TASK REQUIREMENTS:
Copy out all the records exactly.

─── DATA IN THIS EXERCISE

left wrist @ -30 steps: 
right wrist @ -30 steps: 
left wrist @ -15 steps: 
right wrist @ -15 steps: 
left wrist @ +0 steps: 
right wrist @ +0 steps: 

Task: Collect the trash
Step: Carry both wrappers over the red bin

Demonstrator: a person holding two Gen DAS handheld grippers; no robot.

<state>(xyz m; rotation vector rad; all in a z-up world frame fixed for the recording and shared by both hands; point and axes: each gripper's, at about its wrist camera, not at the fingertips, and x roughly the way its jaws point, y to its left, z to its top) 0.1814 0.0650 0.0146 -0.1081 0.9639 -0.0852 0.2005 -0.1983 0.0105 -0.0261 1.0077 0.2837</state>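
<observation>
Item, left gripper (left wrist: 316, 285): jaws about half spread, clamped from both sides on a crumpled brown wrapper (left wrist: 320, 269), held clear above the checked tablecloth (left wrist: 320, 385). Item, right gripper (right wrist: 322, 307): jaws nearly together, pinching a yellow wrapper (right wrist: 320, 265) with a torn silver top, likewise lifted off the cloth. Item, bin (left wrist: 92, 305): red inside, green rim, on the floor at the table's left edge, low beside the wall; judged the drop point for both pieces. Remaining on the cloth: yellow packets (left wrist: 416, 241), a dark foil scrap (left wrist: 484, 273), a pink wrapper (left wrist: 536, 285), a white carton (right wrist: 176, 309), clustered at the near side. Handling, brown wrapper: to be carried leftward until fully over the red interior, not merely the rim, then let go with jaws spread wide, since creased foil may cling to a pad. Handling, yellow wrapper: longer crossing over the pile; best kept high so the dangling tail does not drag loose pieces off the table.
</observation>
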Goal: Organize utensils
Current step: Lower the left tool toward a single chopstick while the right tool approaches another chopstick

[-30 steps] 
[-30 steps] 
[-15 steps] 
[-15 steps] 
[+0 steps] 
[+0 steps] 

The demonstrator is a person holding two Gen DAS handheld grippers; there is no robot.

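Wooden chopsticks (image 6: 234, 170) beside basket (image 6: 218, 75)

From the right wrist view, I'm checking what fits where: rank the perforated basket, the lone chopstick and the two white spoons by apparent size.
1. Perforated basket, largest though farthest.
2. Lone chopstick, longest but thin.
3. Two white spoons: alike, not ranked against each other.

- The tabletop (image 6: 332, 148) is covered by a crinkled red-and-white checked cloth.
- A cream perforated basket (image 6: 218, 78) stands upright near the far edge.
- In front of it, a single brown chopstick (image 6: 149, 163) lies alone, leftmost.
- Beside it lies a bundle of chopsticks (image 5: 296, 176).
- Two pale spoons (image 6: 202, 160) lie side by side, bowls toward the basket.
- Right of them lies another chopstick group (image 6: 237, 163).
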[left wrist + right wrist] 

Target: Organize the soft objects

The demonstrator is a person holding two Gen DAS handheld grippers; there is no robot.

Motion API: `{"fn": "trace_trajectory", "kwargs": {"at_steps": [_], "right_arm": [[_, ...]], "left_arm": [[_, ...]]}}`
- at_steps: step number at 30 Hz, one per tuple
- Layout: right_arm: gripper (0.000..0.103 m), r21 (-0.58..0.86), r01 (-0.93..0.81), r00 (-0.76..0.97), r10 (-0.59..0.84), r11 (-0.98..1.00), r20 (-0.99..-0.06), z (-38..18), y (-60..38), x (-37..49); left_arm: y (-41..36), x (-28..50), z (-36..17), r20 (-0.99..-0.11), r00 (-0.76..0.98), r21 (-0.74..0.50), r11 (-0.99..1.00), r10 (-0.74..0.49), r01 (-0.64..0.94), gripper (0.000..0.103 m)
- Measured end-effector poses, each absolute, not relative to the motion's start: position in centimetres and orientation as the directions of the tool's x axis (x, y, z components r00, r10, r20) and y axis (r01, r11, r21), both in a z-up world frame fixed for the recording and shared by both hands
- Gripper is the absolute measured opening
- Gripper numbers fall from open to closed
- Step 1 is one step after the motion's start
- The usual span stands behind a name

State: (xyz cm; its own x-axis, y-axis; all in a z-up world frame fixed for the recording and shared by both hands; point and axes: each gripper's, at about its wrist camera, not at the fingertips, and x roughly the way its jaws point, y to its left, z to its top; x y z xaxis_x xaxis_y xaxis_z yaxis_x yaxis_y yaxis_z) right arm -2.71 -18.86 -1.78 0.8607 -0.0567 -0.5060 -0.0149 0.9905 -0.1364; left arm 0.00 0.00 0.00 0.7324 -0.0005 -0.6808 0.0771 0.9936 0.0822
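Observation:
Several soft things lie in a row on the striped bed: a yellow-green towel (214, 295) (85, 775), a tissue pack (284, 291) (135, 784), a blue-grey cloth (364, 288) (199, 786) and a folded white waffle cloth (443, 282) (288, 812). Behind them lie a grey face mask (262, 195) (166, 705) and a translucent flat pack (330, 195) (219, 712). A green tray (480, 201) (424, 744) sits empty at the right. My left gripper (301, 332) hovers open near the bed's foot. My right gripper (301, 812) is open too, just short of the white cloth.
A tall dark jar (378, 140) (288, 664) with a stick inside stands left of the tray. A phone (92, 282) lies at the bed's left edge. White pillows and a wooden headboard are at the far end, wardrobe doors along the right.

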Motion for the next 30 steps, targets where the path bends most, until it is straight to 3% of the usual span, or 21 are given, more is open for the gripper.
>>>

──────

SOLUTION:
left wrist @ -30 steps: 
right wrist @ -30 steps: 
left wrist @ -15 steps: 
right wrist @ -15 steps: 
left wrist @ +0 steps: 
right wrist @ +0 steps: 

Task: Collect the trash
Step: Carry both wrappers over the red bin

Demonstrator: a person holding two Gen DAS handheld grippers; no robot.

<state>(xyz m; rotation vector rad; all in a z-up world frame fixed for the recording and shared by both hands; point and axes: each gripper's, at about its wrist camera, not at the fingertips, and x roughly the way its jaws point, y to its left, z to its top) 0.1814 0.0650 0.0146 -0.1081 0.9639 -0.0852 0.2005 -0.1983 0.0105 -0.0261 1.0077 0.2837</state>
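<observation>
Item, left gripper (left wrist: 316, 285): jaws about half spread, clamped from both sides on a crumpled brown wrapper (left wrist: 320, 269), held clear above the checked tablecloth (left wrist: 320, 385). Item, right gripper (right wrist: 322, 307): jaws nearly together, pinching a yellow wrapper (right wrist: 320, 265) with a torn silver top, likewise lifted off the cloth. Item, bin (left wrist: 92, 305): red inside, green rim, on the floor at the table's left edge, low beside the wall; judged the drop point for both pieces. Remaining on the cloth: yellow packets (left wrist: 416, 241), a dark foil scrap (left wrist: 484, 273), a pink wrapper (left wrist: 536, 285), a white carton (right wrist: 176, 309), clustered at the near side. Handling, brown wrapper: to be carried leftward until fully over the red interior, not merely the rim, then let go with jaws spread wide, since creased foil may cling to a pad. Handling, yellow wrapper: longer crossing over the pile; best kept high so the dangling tail does not drag loose pieces off the table.
</observation>
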Goal: Organize utensils
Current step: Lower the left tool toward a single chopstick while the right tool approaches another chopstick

[-30 steps] 
[-30 steps] 
[-15 steps] 
[-15 steps] 
[+0 steps] 
[+0 steps] 

The demonstrator is a person holding two Gen DAS handheld grippers; there is no robot.

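Wooden chopsticks (image 6: 234, 170) beside basket (image 6: 218, 75)

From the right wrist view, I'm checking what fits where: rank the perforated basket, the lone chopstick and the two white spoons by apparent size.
1. Perforated basket, largest though farthest.
2. Lone chopstick, longest but thin.
3. Two white spoons: alike, not ranked against each other.

- The tabletop (image 6: 332, 148) is covered by a crinkled red-and-white checked cloth.
- A cream perforated basket (image 6: 218, 78) stands upright near the far edge.
- In front of it, a single brown chopstick (image 6: 149, 163) lies alone, leftmost.
- Beside it lies a bundle of chopsticks (image 5: 296, 176).
- Two pale spoons (image 6: 202, 160) lie side by side, bowls toward the basket.
- Right of them lies another chopstick group (image 6: 237, 163).
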[left wrist + right wrist] 

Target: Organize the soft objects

The demonstrator is a person holding two Gen DAS handheld grippers; there is no robot.

Motion API: `{"fn": "trace_trajectory", "kwargs": {"at_steps": [_], "right_arm": [[_, ...]], "left_arm": [[_, ...]]}}`
- at_steps: step number at 30 Hz, one per tuple
- Layout: right_arm: gripper (0.000..0.103 m), r21 (-0.58..0.86), r01 (-0.93..0.81), r00 (-0.76..0.97), r10 (-0.59..0.84), r11 (-0.98..1.00), r20 (-0.99..-0.06), z (-38..18), y (-60..38), x (-37..49); left_arm: y (-41..36), x (-28..50), z (-36..17), r20 (-0.99..-0.11), r00 (-0.76..0.98), r21 (-0.74..0.50), r11 (-0.99..1.00), r10 (-0.74..0.49), r01 (-0.64..0.94), gripper (0.000..0.103 m)
- Measured end-effector poses, each absolute, not relative to the motion's start: position in centimetres and orientation as the directions of the tool's x axis (x, y, z components r00, r10, r20) and y axis (r01, r11, r21), both in a z-up world frame fixed for the recording and shared by both hands
- Gripper is the absolute measured opening
- Gripper numbers fall from open to closed
- Step 1 is one step after the motion's start
- The usual span stands behind a name

State: (xyz cm; its own x-axis, y-axis; all in a z-up world frame fixed for the recording and shared by both hands; point and axes: each gripper's, at about its wrist camera, not at the fingertips, and x roughly the way its jaws point, y to its left, z to its top; x y z xaxis_x xaxis_y xaxis_z yaxis_x yaxis_y yaxis_z) right arm -2.71 -18.86 -1.78 0.8607 -0.0567 -0.5060 -0.0149 0.9905 -0.1364; left arm 0.00 0.00 0.00 0.7324 -0.0005 -0.6808 0.0771 0.9936 0.0822
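Observation:
Several soft things lie in a row on the striped bed: a yellow-green towel (214, 295) (85, 775), a tissue pack (284, 291) (135, 784), a blue-grey cloth (364, 288) (199, 786) and a folded white waffle cloth (443, 282) (288, 812). Behind them lie a grey face mask (262, 195) (166, 705) and a translucent flat pack (330, 195) (219, 712). A green tray (480, 201) (424, 744) sits empty at the right. My left gripper (301, 332) hovers open near the bed's foot. My right gripper (301, 812) is open too, just short of the white cloth.
A tall dark jar (378, 140) (288, 664) with a stick inside stands left of the tray. A phone (92, 282) lies at the bed's left edge. White pillows and a wooden headboard are at the far end, wardrobe doors along the right.
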
Motion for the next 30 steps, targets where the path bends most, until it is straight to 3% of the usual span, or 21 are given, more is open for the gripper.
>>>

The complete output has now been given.